I found a case where Antlr4 does not ends and gets into an infinity loop. The next case is the maximum reduction I made from a larger grammar. I do not need a solution; just only to know if is is a Antlr4 bug or if it is a misunderstanding. In case of misunderstanding, I would appreciate an explanation of what is happening

Note: I tried with several versions of antlr4, including the lastest one (4.10.1) and I had the same results.

This is the simplest grammar I found:

grammar NotEndingIfMismatchedInput;

document    : TEXT  EOF ;
TEXT : [a-zA-Z]*  ;

If the imput is with a mismatched input (for example 'aaa44') it gets inside of an infinity loop and does not ends.

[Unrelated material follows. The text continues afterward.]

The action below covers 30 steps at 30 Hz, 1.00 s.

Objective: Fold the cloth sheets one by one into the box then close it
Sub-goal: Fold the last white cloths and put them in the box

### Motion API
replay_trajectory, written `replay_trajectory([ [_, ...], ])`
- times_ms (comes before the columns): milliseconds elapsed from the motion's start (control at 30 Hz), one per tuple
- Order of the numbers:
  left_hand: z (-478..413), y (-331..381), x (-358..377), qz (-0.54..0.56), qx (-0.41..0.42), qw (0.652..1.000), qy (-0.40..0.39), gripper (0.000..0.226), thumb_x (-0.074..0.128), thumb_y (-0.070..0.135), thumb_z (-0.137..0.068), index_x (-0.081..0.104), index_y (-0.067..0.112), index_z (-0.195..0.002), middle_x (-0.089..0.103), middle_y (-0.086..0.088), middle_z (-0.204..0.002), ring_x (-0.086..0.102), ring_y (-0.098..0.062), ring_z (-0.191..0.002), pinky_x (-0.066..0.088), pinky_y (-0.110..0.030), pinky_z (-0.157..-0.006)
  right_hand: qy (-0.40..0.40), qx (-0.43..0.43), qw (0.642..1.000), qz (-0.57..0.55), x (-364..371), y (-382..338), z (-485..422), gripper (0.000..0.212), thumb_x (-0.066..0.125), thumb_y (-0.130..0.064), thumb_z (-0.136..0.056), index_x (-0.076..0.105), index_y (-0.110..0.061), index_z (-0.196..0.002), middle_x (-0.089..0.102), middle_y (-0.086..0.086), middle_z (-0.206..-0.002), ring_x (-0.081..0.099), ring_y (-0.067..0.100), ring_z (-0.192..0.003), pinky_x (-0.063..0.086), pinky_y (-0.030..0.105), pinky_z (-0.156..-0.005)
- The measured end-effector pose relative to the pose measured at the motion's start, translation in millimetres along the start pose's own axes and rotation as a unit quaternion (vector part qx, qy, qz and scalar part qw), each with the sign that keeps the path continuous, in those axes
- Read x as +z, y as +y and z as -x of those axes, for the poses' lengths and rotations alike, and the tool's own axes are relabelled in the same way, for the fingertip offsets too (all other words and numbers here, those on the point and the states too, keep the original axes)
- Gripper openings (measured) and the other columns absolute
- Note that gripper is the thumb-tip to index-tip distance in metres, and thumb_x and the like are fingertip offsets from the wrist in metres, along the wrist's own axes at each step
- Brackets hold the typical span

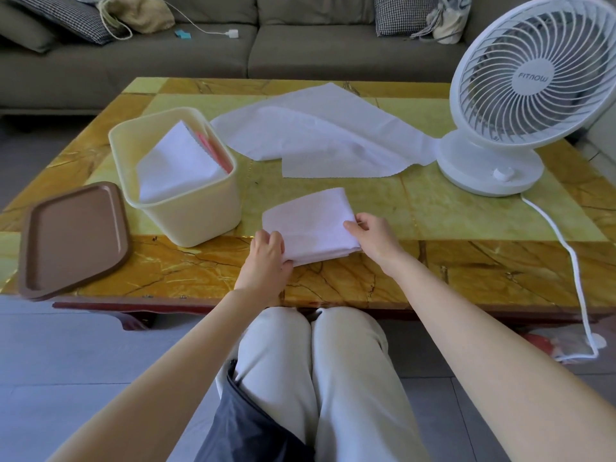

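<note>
Head view: you sit at a glossy stone-patterned table (pixel 466 261) of yellow and amber slabs. Your left hand (pixel 268 251) grips the near left corner of a folded cloth (pixel 310 225), fingers curled over its edge; your right hand (pixel 373 235) pinches the cloth's right edge. The cloth is pale, soft and roughly rectangular, lying flat near the table's front edge. Just left of it stands the box (pixel 186 215), cream plastic with rounded corners, open, a white folded sheet (pixel 176 165) leaning inside. Its brown tray-shaped lid (pixel 73 238) lies further left. Behind, unfolded white sheets (pixel 320 135) sprawl. A white round fan (pixel 530 81) at right reads "FITNOW" on its hub
</note>
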State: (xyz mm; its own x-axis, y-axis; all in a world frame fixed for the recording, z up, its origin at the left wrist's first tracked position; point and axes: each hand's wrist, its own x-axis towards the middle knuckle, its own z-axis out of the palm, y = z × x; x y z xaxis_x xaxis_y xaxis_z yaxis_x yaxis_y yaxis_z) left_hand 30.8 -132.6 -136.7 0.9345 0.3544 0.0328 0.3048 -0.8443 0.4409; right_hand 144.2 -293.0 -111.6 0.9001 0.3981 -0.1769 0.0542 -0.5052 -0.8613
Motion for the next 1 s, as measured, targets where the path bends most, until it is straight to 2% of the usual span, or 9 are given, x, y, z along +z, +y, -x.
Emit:
replay_trajectory([
  [100,0.4,-6.7,-3.3,0.008,-0.014,1.0,0.006,0.021,0.052,0.014,-0.089,0.046,0.005,-0.107,0.04,-0.01,-0.114,0.043,-0.022,-0.099,0.038,-0.023,-0.078,-0.026,0.038,0.999,-0.008,5.2,3.8,-6.9,0.025,0.047,-0.02,-0.098,0.061,-0.001,-0.107,0.064,0.013,-0.104,0.058,0.022,-0.088,0.048,0.034,-0.077],
  [200,0.4,-11.1,-4.9,-0.002,-0.003,1.0,0.004,0.017,0.05,0.014,-0.091,0.045,0.006,-0.105,0.041,-0.009,-0.113,0.041,-0.019,-0.095,0.039,-0.023,-0.076,-0.01,0.047,0.998,0.029,12.1,6.3,-12.3,0.024,0.05,-0.02,-0.096,0.059,-0.003,-0.112,0.063,0.014,-0.111,0.059,0.024,-0.094,0.046,0.032,-0.078],
  [333,0.3,-17.0,-6.2,-0.013,0.035,0.999,-0.014,0.013,0.051,0.016,-0.094,0.046,0.007,-0.102,0.044,-0.009,-0.115,0.046,-0.022,-0.1,0.043,-0.026,-0.078,0.024,-0.051,0.975,0.216,15.2,-0.4,-13.2,0.061,0.06,-0.011,-0.09,0.03,-0.006,-0.142,0.034,0.011,-0.145,0.038,0.025,-0.131,0.037,0.032,-0.103],
  [400,-1.0,-19.7,-8.4,0.006,0.053,0.998,-0.03,0.013,0.054,0.016,-0.093,0.047,0.008,-0.101,0.045,-0.008,-0.115,0.047,-0.02,-0.093,0.04,-0.023,-0.075,-0.011,-0.134,0.944,0.302,12.7,-8.4,-15.1,0.068,0.06,-0.011,-0.09,0.022,-0.007,-0.147,0.021,0.009,-0.154,0.022,0.023,-0.143,0.023,0.029,-0.114],
  [500,-3.4,-23.7,-14.7,0.046,0.059,0.995,-0.066,0.013,0.058,0.014,-0.09,0.049,0.011,-0.099,0.044,-0.004,-0.117,0.046,-0.017,-0.09,0.035,-0.02,-0.077,-0.098,-0.15,0.915,0.361,9.6,-16.4,-23.5,0.075,0.06,-0.02,-0.091,0.015,-0.009,-0.15,0.01,0.006,-0.159,0.011,0.02,-0.147,0.013,0.03,-0.117],
  [633,-7.5,-27.8,-18.0,0.019,0.062,0.994,-0.085,0.015,0.057,0.015,-0.089,0.05,0.016,-0.103,0.045,-0.002,-0.121,0.044,-0.02,-0.113,0.039,-0.025,-0.092,-0.164,-0.07,0.91,0.375,5.4,-10.6,-27.2,0.072,0.061,-0.037,-0.089,0.026,-0.013,-0.146,0.033,0.008,-0.151,0.033,0.027,-0.137,0.033,0.038,-0.108],
  [767,-8.4,-34.0,-17.5,-0.04,0.016,0.999,-0.029,0.029,0.045,0.007,-0.09,0.051,0.017,-0.116,0.043,-0.005,-0.128,0.039,-0.025,-0.12,0.037,-0.034,-0.1,-0.114,-0.066,0.903,0.409,8.4,-7.5,-18.7,0.045,0.056,-0.042,-0.09,0.05,-0.012,-0.122,0.051,0.007,-0.122,0.053,0.026,-0.108,0.045,0.036,-0.085],
  [900,-1.9,-26.8,-13.1,-0.029,-0.032,0.999,0.013,0.034,0.038,0.013,-0.094,0.047,0.015,-0.126,0.045,-0.01,-0.122,0.042,-0.027,-0.117,0.04,-0.037,-0.096,-0.08,-0.018,0.926,0.368,13.4,5.0,-0.9,0.036,0.052,-0.041,-0.093,0.053,-0.012,-0.113,0.06,0.006,-0.107,0.059,0.025,-0.094,0.045,0.032,-0.072],
  [1000,8.7,-12.4,-11.8,0.009,-0.105,0.994,0.038,0.019,0.036,0.023,-0.095,0.049,0.011,-0.104,0.054,-0.009,-0.103,0.051,-0.03,-0.1,0.041,-0.039,-0.084,-0.05,0.019,0.943,0.328,12.3,13.4,5.6,0.03,0.052,-0.039,-0.094,0.055,-0.01,-0.101,0.062,0.006,-0.095,0.059,0.025,-0.085,0.043,0.031,-0.068],
])
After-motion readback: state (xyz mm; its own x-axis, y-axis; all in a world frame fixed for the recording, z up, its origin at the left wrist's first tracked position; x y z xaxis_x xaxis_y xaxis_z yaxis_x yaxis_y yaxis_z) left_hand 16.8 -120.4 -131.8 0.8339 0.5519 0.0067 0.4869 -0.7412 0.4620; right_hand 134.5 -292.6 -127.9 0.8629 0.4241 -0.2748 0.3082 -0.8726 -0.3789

This is the simplest class I made that never ends:

import generated.NotEndingIfMismatchedInputLexer;
import generated.NotEndingIfMismatchedInputParser;
import generated.NotEndingIfMismatchedInputParser.DocumentContext;

import org.antlr.v4.runtime.CharStreams;
import org.antlr.v4.runtime.CodePointCharStream;
import org.antlr.v4.runtime.CommonTokenStream;

public class Test
  {
  public static void main(String[] args)
    {
    CodePointCharStream input = CharStreams.fromString("aaa44");
    NotEndingIfMismatchedInputLexer lexer = new NotEndingIfMismatchedInputLexer(input);   
    CommonTokenStream tokens = new CommonTokenStream(lexer);
    NotEndingIfMismatchedInputParser parser = new NotEndingIfMismatchedInputParser(tokens);
    System.out.println("Beginning to parse");
    DocumentContext foo = parser.document();
    System.out.print("Not recheable code. It is in a infinity loop!!!");
    }
  }

The output is:

Beginning to parse
line 1:3 mismatched input '' expecting <EOF>   <-- In the System.err

and then, it does not stop.


Solution

  • Never define a token that can match an empty string (there are an infinite amount of empty string in your input: hence the infinite loop you get).

    Instead of doing:

    TEXT : [a-zA-Z]*;
    

    do this instead:

    TEXT : [a-zA-Z]+;